Certainly some of its choices, such as like the glam-rock Hedwig, lend plausibility to that claim. And Azuka has staged several productions not in traditional theater spaces but at North Philadelphia's Latvian Society, a cultural center where Sonic Youth's Thurston Moore and Philly's psych-folk favorites Espers have played.

Azuka's happy-hour fund-raisers at the 13th Street gay nightspot Woody's (at which it stages dramatic readings of City Paper's "I Love You, I Hate You" readers' romance forum) figure into the hipster ethos. Then there's the fact that both of this season's shows - Long Christmas Ride Home and Nerve - feature puppets. Everybody knows nothing's more hipster than puppets.

"I've no particular affinity for them, but after Christmas' [serious] puppets, Nerve's abusive puppet made me laugh out loud," says Glaccum. "It gave me pause to produce two plays with puppets in the same season. Then I thought, what the hell."

Puppets aside, is 50-year-old Glaccum a closet hipster?

After joking about being an old punk rocker ("I was slam-dancing when these li'l whippersnappers. . . ."), he talks about the connection between Azuka's audiences and its productions.

"Our audience info is more observational than anything I can prove," he says. "I see a lot of theater in town and it seems to me that our audiences appear younger than the ones I see at other theaters. I do think it's the work we choose - a little edgy, a little off-center."

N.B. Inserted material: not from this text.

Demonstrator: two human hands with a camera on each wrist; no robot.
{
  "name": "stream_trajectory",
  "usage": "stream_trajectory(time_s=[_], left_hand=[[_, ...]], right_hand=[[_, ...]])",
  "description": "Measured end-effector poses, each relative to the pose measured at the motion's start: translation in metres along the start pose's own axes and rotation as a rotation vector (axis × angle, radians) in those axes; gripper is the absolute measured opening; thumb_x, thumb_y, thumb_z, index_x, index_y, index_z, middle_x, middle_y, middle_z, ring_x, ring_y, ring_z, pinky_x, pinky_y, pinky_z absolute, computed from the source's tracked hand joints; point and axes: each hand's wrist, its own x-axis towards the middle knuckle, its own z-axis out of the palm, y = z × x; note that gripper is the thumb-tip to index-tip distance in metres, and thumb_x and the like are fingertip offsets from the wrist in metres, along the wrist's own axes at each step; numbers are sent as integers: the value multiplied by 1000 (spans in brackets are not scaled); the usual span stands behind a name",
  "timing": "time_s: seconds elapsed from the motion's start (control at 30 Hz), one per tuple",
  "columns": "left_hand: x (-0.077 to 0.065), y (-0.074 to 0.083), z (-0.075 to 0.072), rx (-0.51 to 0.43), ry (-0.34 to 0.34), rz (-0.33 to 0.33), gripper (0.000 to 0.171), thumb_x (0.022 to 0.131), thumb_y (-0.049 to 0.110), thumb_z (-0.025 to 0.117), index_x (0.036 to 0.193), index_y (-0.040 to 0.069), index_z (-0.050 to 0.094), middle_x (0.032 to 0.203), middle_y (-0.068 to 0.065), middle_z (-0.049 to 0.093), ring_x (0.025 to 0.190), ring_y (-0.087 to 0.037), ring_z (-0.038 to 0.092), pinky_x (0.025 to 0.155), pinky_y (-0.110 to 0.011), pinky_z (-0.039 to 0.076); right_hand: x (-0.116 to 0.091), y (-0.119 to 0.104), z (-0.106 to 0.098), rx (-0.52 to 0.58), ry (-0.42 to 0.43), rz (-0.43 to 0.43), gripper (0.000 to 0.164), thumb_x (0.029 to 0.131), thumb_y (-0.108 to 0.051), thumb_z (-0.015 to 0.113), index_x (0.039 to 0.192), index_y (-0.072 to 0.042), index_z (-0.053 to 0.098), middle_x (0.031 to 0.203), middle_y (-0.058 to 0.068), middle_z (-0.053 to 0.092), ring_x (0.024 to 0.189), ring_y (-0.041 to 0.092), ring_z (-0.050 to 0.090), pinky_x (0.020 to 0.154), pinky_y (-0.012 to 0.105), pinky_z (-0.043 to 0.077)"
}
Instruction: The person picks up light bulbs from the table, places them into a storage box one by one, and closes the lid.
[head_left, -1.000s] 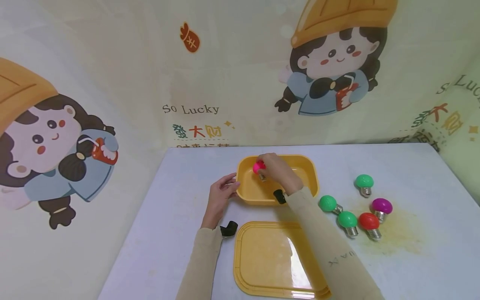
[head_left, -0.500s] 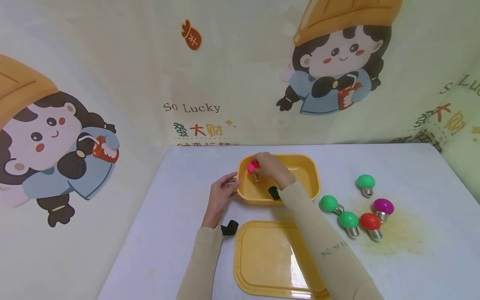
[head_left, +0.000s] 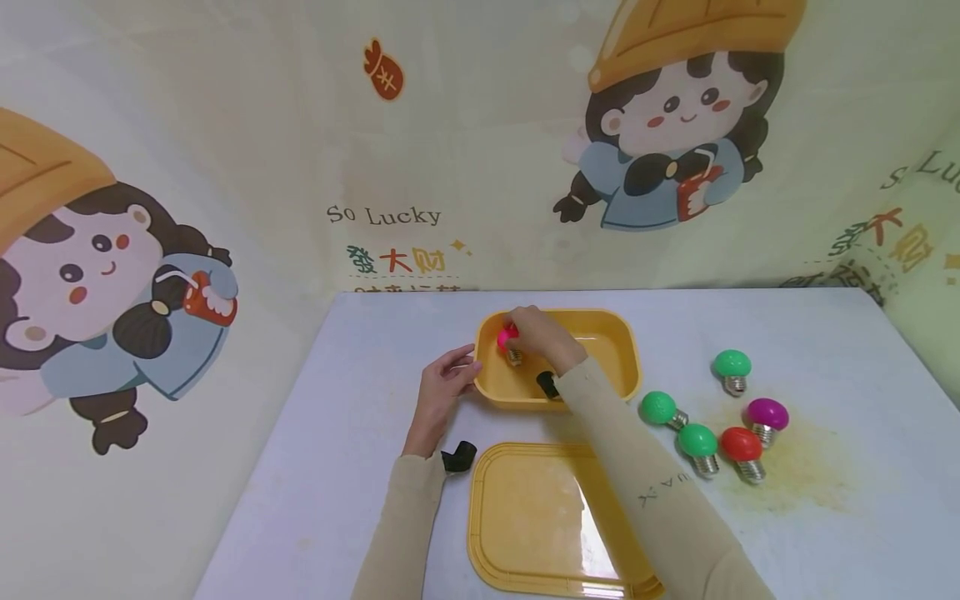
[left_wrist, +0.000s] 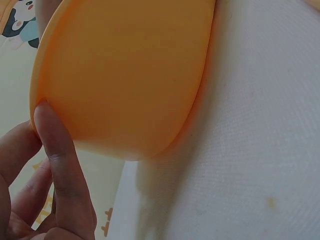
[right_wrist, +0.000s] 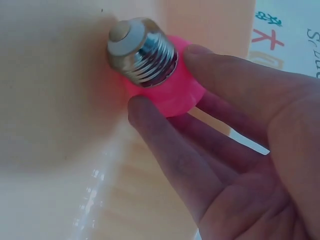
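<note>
The right hand [head_left: 542,335] reaches into a yellow plastic container [head_left: 622,354] and grips a pink light bulb [head_left: 506,338] near its left end. In the right wrist view thumb and fingers hold the pink globe, and the bulb's silver screw base [right_wrist: 152,56] points away from the palm. At the container's left side, the left hand [head_left: 442,392] holds the rim lightly with thumb and fingertip, as the left wrist view shows at the container's outer wall [left_wrist: 130,65]. The remaining fingers of the left hand are bent loosely below.
A yellow lid [head_left: 525,517] lies in front of the container, partly under the right sleeve [head_left: 645,475]. To the right are several green bulbs [head_left: 732,364], a red bulb [head_left: 742,444] and a purple bulb [head_left: 767,413]. A printed cloth [head_left: 480,150] hangs behind the white table [head_left: 360,517].
The right hand has shifted slightly left inside the container with the pink bulb, then stayed nearly still. The left hand keeps its place at the rim.
</note>
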Motion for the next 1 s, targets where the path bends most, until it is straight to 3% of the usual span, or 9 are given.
stream_trajectory(time_s=[0.43,0.77,1.0], left_hand=[[-1,-1,2,-10,-5,15,38,91,9,71,128,4,65,108,-11,64,89,-23,64,66,-22,56],[0,-1,1,9,2,13,36,91,11,72,126,8,67,110,-11,63,92,-25,63,67,-22,57],[0,-1,1,28,3,10,38,92,11,71,129,6,65,111,-12,62,95,-30,63,67,-20,56]], right_hand=[[1,4,2,-28,-3,-16,37,96,-19,67,125,2,62,114,15,66,94,26,57,100,37,50],[-8,1,-7,-8,23,-63,42,97,-20,65,130,5,58,130,19,62,119,33,57,110,43,42],[-20,0,-12,-1,71,-77,43,96,-22,67,131,2,59,129,18,62,119,33,57,108,44,44]])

But other small Philly companies also do edgy new work that's socially minded, so Glaccum has strived to take it further, with nine world premieres in 10 seasons. "Plus, the work we choose has an enormous amount of heart," he says. "That's not to say these other companies don't, but I try and find plays that, no matter who they're about, our audiences will see a reflection of their own lives."

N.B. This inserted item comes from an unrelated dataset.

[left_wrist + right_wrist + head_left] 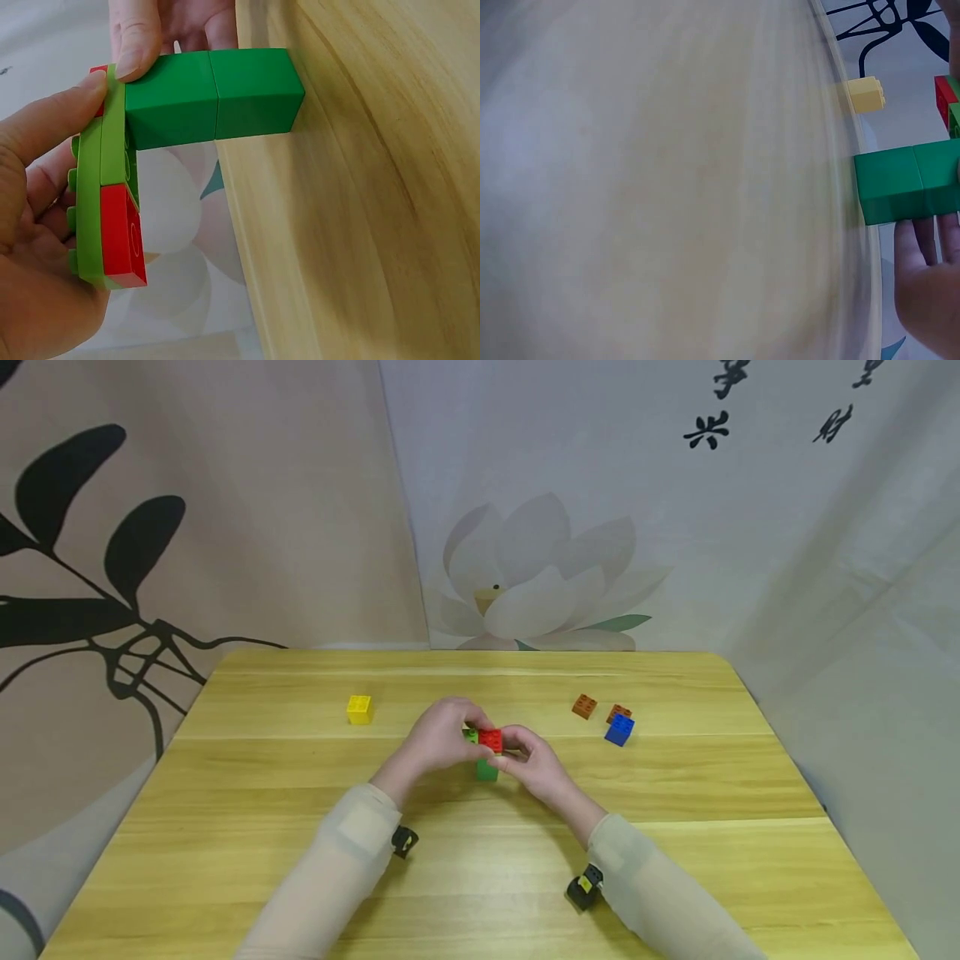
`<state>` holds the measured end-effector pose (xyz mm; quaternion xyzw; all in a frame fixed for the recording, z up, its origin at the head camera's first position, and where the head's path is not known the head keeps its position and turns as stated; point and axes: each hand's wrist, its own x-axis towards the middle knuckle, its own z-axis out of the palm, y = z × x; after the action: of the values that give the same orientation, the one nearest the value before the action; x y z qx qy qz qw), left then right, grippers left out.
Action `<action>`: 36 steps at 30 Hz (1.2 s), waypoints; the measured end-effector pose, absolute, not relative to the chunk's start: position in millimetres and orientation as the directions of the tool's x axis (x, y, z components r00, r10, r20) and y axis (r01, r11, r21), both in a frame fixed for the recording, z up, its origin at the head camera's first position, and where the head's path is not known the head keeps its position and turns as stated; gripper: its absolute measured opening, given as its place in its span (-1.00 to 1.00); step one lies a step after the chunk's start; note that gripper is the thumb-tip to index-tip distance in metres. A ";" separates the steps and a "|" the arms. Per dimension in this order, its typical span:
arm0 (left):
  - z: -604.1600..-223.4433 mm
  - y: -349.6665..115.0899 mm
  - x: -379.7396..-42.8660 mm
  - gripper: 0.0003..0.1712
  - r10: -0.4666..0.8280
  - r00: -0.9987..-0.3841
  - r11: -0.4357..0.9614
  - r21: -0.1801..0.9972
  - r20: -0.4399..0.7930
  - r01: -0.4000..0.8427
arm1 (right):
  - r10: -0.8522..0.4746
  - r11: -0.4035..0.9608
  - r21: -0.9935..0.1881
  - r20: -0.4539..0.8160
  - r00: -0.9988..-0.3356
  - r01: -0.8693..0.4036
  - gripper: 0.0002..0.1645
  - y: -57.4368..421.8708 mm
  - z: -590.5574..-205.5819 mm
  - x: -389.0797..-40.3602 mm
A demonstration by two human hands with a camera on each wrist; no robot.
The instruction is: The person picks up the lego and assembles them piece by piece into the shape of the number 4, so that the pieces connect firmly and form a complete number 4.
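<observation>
Both hands hold one joined assembly of building blocks above the middle of the table. Two dark green blocks (255, 94) joined end to end form its stem. Across one end run thin light green bricks (91, 210), with a red brick (120, 236) under their far part. Another red brick (491, 740) shows on top in the head view. My left hand (446, 737) grips the light green part, thumb near the upper red brick. My right hand (534, 766) pinches the assembly from the other side, its thumb against the dark green block by the joint.
A yellow block (360, 710) stands at the back left of the wooden table (480, 877). At the back right lie a brown brick (584, 706), a second brown brick (618, 711) and a blue block (619, 731) close in front of it. Printed curtains hang behind.
</observation>
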<state>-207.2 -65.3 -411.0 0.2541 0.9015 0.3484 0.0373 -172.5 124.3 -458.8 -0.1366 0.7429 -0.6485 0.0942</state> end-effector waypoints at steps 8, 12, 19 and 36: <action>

While 2008's Hedwig, about a transsexual East German rock star, couldn't be more foreign to the ordinary person's experience, Glaccum says it was really about someone trying to find her other half. Last season's Whisky Neat (based on Bruce Walsh's 2002 Fringe Fest-produced one-act Dasein) was about parking valets - the people who take your keys and your car, and you don't think about them again until you leave the restaurant. And nothing could be more heartfelt and au courant than a bitter online-dating comedy such as Nerve.

"I found Azuka online - a good way to meet theaters too, the Internet is," says playwright Adam Szymkowicz, who wrote Nerve (his 11th full-length work) as his M.F.A. thesis play at Columbia University seven years ago.

When it comes to dark, comic deconstructions of love, beauty and the accompanying foibles and fancies, Szymkowicz has it all covered.

"Most people, I've heard, write emotionally about things that happened when they were much younger." In Nerve, he notes, the "unrequited-and-requited-love thing I keep writing about" and his usual retinue of broken people doing their best to connect are both present and accounted for.

"As I say in the play, there are a lot of messed-up people looking to date online. And it's funny, and there is a puppet."

"It's two people on a first date - who hasn't been there?" says Glaccum. "Like all of what Azuka does, these are characters looking for something that everyone in the audience has looked for, edgy or otherwise."